→ **Work instruction**:
What you return must match the entries word for word, minus the pictures.

Data shown START

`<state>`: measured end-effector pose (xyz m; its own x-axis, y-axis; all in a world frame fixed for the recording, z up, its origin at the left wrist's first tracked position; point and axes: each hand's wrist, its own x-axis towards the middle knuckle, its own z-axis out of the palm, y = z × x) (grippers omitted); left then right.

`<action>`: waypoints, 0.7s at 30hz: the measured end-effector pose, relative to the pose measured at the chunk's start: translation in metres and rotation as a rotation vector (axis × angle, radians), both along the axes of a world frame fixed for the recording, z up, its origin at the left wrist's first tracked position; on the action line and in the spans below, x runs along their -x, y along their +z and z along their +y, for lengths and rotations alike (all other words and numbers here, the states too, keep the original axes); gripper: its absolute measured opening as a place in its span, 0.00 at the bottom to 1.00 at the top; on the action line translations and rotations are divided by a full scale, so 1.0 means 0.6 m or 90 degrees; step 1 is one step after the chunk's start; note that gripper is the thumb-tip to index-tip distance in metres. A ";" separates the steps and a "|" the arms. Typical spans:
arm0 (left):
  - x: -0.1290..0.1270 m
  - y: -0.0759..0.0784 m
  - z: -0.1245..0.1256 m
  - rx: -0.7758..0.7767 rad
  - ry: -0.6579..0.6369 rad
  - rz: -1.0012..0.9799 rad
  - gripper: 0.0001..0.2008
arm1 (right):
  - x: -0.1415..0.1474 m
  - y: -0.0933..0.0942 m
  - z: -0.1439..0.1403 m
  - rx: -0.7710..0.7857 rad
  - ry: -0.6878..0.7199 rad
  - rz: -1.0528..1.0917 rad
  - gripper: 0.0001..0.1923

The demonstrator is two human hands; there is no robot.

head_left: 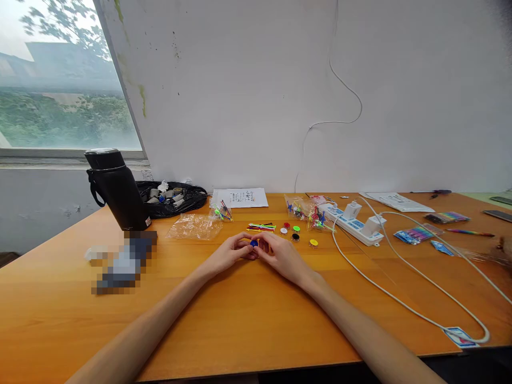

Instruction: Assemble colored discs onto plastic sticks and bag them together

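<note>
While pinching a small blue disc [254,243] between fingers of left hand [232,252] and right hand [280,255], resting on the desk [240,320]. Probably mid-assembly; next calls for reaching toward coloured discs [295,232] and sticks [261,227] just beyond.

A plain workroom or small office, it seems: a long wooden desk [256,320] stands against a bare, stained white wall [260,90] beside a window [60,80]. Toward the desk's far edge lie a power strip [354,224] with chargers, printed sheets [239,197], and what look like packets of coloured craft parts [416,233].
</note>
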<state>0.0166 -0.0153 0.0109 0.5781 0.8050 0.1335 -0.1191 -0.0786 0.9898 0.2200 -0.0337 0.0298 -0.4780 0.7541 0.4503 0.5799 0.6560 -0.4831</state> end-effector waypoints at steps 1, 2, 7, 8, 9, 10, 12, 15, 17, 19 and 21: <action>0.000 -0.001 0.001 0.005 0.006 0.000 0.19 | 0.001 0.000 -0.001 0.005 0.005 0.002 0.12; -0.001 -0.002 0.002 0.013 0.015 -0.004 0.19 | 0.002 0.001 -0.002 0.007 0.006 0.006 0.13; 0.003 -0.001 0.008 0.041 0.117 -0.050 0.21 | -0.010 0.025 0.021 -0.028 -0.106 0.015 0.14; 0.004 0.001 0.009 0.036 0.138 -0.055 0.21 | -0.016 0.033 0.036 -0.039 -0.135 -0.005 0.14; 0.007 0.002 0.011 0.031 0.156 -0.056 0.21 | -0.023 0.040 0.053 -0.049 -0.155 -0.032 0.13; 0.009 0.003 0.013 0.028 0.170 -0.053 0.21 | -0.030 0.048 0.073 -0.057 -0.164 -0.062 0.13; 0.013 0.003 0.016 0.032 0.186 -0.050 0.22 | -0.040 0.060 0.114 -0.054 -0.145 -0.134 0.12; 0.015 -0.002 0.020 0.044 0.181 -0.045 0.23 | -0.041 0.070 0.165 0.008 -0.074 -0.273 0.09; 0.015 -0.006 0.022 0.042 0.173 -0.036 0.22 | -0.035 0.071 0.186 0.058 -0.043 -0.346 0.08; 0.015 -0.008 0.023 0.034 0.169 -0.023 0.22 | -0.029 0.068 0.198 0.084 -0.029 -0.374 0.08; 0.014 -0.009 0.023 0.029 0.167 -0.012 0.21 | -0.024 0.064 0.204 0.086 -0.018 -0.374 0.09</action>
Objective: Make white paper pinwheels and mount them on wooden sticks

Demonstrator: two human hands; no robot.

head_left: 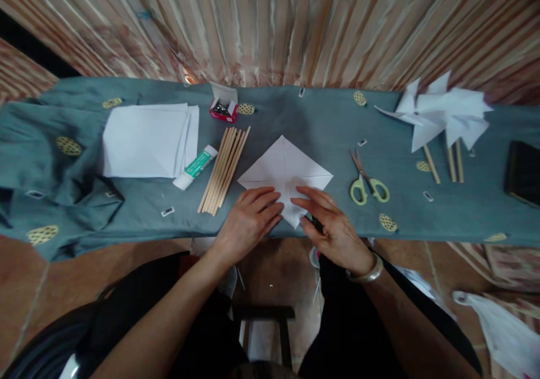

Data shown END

→ **Exercise solution**:
`<state>`: measured end-effector pose (xyz m; its own x-axis, y-axis; all in a world frame fixed for the recording, z up, its origin at the left wrist's first tracked position; point and axes: each hand's wrist, its own x-axis towards the middle knuckle, its own z-axis out of the palm, y = z × x) (grippers omitted); left then right.

`<action>`: waypoints, 0.7s at 30hz: the measured end-effector pose, relative to the pose measured at the chunk's start: translation in metres and rotation as a rotation vector (axis × angle, radians), both along the axes of a world frame fixed for the recording, z up, its origin at the left wrist's first tracked position; on the action line and in the spans below, x runs along their -x, y along their +z and z along their +y, for lengths and rotations alike (all other words and numbers here, the states too, keep the original axes); gripper: its absolute measured opening as a place in its span, 0.00 at the bottom to 1.00 at the top; on the action line translations and rotations are divided by a full scale, so 1.0 means 0.6 m or 90 degrees; step 1 is one step after the chunk's start; note that gripper is the thumb-tip to index-tip distance in metres. A ";" separates the steps and a "|" the arms. Typical spans:
arm0 (left):
  - x: -0.1290..0.1270 m
  - y: -0.0759..0.0784 m
  - z: -0.1245..0.1256 m
  - rx: -0.7758..0.7767 rad
  - ry: -0.6579..0.6369 rad
  - rz: -1.0012..0.9799 rad
  - gripper: 0.0001..0.2008
arm1 (right):
  - x: -0.1415..0.1474 m
  - y: -0.0933..0.0942 m
  - z: -0.1439..0.1403 m
  - rx: -0.7710..0.7857 rad
  - ry: -0.6878..0.7199 rad
  - rz: -1.0528..1.0917 rad
  - gripper: 0.0001..0.1923

The demonstrator is two human hands; there is no robot.

head_left: 

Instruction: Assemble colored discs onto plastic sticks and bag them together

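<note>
While pinching a small blue disc [254,243] between fingers of left hand [232,252] and right hand [280,255], resting on the desk [240,320]. Probably mid-assembly; next calls for reaching toward coloured discs [295,232] and sticks [261,227] just beyond.

A plain workroom or small office, it seems: a long wooden desk [256,320] stands against a bare, stained white wall [260,90] beside a window [60,80]. Toward the desk's far edge lie a power strip [354,224] with chargers, printed sheets [239,197], and what look like packets of coloured craft parts [416,233].
</note>
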<state>0.0166 -0.0153 0.0109 0.5781 0.8050 0.1335 -0.1191 -0.0786 0.9898 0.2200 -0.0337 0.0298 -0.4780 0.7541 0.4503 0.5799 0.6560 -0.4831</state> end-effector waypoints at steps 1, 2, 7, 8, 9, 10, 12, 15, 17, 19 and 21: <action>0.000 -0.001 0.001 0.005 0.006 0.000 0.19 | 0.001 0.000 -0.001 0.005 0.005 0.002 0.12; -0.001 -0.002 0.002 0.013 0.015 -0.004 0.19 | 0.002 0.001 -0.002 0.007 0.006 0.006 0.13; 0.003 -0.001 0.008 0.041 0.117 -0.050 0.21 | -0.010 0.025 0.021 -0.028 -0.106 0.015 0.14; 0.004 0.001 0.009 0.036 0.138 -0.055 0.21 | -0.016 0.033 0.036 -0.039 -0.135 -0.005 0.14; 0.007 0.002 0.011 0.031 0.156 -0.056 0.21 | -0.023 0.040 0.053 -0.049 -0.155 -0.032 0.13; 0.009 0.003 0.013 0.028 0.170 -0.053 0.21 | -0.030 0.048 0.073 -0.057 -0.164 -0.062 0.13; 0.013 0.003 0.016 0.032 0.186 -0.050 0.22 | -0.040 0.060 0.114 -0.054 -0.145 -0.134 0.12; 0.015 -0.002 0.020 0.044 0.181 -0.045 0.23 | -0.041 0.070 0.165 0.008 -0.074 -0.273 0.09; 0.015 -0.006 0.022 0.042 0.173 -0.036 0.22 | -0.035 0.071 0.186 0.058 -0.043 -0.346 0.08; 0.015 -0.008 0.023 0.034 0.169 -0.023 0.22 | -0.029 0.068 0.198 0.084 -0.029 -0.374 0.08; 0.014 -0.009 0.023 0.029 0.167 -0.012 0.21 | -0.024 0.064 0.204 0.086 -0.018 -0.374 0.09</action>
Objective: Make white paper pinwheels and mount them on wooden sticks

Demonstrator: two human hands; no robot.

head_left: 

Nothing further belongs to this answer.